Taylor-Wareham says that, overall, the idea that all ECTs’ career journeys will map to the rigid programme structure clearly doesn’t work, as it “doesn’t necessarily fit with the ECTs’ individual needs at each point”.

She gives the example of one week when the planned focus was on “breaking down instructions and cognitive approaches”, but after the ECT had to undergo a period of self-isolation and teaching from home, what that teacher needed was help with behaviour management. 

This, though, had to be ignored for the sake of the ECF’s ever-demanding schedule.

“It feels like a one-size-fits-all approach,” adds Taylor-Wareham. An ECT, meanwhile, labels if a “conveyor belt” mentality. 

Too much content, too little time

Not only is the ECF seen as too prescriptive and inflexible to the needs of the trainee, but it also doesn’t leave much scope for flexibility on the setting in which it is being delivered, according to Scutt. 

“Some of our members who are undertaking the ECF have felt that some of the training is very repetitive of their ITT, or is not aligned enough to their specific context, subject or phase,” she says.

This is something that Holly Wilson, an ECT from the East of England, found frustrating when she first took up her post in a secondary English department in September.

When tasked with the weekly reading, she found herself “trawling” through the online content trying to find the parts relevant to her context.

ECF: What can we learn its first term?

 

The quality of the advice provided wasn’t the problem, she says, but the issue was the time it was taking to find that good advice because everything had been packaged together for every possible school setting so she had to spend a long time finding the bits useful for her.

“It was a big demand on our time, and it didn’t feel as if it was a good use of the allocated hours,” she says.

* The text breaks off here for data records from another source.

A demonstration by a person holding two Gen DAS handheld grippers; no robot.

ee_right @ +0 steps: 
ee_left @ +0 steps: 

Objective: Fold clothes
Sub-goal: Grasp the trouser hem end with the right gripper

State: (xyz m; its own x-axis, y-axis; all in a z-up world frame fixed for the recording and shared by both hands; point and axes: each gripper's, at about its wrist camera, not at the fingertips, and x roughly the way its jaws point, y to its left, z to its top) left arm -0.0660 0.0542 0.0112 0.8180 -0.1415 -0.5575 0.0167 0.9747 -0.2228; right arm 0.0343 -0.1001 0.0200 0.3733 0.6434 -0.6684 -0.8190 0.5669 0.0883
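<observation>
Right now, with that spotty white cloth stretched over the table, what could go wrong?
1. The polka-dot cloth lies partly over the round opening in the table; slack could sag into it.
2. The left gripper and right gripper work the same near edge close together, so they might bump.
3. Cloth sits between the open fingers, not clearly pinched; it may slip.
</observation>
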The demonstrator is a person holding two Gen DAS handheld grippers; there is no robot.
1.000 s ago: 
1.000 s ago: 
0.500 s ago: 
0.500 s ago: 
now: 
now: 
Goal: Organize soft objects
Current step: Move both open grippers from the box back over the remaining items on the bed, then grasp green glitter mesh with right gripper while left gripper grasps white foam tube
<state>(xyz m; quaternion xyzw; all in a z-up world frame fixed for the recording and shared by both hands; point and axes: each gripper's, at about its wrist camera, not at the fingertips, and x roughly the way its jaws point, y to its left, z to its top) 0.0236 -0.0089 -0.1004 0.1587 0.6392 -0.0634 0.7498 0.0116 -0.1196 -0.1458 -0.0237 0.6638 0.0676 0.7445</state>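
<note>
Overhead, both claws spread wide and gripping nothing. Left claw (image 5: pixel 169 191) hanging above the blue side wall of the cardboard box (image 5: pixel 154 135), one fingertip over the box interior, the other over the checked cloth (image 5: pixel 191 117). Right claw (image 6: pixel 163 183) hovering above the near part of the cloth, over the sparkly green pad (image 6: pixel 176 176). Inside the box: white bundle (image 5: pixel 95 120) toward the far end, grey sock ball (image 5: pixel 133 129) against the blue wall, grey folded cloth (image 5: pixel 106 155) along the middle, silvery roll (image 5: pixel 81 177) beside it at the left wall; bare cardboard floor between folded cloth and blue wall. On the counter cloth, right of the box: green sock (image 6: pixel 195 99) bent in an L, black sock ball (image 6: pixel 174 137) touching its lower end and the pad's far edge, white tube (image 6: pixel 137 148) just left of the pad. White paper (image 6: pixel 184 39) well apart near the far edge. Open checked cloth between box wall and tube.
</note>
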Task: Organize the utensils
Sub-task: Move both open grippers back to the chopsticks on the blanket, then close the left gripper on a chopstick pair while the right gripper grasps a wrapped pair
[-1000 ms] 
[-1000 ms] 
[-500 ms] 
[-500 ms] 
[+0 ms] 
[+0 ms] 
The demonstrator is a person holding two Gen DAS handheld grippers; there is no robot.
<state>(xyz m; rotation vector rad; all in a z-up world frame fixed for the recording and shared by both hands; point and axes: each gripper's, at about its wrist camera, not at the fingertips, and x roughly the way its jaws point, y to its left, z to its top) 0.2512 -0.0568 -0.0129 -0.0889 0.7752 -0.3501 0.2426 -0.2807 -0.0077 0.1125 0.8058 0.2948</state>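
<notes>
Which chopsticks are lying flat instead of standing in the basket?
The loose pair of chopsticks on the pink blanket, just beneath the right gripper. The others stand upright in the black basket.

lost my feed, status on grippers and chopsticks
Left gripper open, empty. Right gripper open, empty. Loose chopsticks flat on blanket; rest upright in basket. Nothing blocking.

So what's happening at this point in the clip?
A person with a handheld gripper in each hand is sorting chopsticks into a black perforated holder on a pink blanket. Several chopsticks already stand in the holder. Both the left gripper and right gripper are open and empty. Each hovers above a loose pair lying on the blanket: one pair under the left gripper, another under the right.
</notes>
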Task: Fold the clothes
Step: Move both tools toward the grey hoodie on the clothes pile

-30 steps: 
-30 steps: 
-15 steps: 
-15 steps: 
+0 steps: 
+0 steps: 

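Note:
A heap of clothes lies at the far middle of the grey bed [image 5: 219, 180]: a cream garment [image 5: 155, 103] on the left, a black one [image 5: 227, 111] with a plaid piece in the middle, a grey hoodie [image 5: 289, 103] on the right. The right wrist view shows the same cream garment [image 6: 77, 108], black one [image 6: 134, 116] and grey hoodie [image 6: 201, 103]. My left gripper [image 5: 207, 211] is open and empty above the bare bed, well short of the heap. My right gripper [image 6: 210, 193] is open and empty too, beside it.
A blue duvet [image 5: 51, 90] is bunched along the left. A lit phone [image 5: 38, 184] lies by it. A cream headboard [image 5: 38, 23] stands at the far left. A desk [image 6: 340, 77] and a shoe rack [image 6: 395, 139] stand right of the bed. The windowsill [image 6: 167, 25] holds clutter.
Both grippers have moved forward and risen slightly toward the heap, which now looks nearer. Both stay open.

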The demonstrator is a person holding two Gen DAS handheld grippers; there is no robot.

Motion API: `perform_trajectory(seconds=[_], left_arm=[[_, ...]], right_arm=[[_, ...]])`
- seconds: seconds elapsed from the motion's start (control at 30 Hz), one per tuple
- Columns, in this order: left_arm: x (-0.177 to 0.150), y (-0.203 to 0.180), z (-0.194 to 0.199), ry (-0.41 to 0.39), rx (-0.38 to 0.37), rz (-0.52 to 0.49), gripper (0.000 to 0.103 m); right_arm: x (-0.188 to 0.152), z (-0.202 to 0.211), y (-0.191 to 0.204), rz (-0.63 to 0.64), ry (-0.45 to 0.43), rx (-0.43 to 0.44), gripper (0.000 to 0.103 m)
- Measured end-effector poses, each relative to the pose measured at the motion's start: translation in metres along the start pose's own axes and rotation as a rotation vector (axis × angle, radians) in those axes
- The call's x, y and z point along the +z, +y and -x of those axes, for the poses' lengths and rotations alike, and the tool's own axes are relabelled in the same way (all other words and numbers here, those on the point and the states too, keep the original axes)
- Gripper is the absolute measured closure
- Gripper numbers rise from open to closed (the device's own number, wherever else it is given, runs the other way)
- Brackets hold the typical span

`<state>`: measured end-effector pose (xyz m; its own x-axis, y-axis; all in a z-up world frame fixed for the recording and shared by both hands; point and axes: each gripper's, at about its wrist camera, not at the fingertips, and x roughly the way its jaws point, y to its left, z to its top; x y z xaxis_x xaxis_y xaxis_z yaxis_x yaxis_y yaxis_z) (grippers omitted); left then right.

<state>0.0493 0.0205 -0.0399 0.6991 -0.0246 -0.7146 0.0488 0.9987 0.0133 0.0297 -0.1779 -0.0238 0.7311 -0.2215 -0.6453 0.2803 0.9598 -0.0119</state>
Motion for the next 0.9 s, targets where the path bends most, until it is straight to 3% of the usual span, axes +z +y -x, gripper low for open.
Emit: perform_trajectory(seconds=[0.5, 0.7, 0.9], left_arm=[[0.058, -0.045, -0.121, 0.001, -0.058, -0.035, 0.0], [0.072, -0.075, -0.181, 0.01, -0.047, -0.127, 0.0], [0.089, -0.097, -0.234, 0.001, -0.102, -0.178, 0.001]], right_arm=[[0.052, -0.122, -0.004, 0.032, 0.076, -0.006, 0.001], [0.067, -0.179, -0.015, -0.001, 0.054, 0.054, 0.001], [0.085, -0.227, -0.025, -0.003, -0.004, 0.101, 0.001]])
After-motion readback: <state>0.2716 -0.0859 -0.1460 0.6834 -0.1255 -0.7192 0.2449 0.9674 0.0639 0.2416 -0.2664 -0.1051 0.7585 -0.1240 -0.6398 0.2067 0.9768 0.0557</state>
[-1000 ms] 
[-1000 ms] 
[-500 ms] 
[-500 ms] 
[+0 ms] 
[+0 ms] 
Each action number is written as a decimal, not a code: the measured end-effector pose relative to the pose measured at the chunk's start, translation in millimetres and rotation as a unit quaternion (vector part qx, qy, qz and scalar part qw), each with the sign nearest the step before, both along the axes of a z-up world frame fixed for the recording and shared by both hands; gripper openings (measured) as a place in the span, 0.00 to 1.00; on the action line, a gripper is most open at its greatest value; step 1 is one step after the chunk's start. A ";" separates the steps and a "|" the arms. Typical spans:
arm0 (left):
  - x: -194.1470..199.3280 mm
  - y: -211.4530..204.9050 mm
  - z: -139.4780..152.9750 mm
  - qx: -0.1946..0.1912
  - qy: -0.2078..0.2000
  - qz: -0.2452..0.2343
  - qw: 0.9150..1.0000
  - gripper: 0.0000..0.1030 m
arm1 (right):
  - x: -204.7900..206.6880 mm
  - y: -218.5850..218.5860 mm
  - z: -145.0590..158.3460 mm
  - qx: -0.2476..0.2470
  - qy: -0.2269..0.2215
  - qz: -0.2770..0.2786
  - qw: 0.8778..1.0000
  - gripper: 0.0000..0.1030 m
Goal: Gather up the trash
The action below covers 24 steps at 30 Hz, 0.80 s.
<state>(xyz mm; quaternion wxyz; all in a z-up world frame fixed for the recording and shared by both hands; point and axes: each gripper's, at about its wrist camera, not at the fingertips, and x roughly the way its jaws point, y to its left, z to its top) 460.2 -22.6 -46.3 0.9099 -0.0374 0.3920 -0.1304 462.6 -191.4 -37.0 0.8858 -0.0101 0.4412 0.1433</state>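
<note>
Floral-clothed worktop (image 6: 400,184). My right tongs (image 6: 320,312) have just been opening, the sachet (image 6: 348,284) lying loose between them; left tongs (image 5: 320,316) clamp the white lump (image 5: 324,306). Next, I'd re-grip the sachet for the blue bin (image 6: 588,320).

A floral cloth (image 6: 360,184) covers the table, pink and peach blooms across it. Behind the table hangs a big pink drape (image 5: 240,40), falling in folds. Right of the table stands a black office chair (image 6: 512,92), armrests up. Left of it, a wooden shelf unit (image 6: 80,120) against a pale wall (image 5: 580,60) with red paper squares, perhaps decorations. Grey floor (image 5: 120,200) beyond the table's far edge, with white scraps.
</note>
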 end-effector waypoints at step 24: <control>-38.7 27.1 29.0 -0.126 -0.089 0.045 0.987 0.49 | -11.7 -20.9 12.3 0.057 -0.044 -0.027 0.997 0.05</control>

After listening to feedback, the school went back to the guidelines and found it could make changes to its approach that avoided this - showing that there are workarounds to some of the problems that have been encountered.

“Now instead of the pre-reading, we have training on pedagogical approaches each week in an after-school session,” Wilson explains.

“It’s much better because what we’re being trained on is relevant for our school setting and we have our mentor meetings back to discuss more personal or departmental issues.”

Raising the profile of mentors

So far, then, we have heard that the ECF is inflexible, time-consuming and often too generic. Not a great report card. However, there are undoubtedly positives, which those involved in the ECF are happy to acknowledge.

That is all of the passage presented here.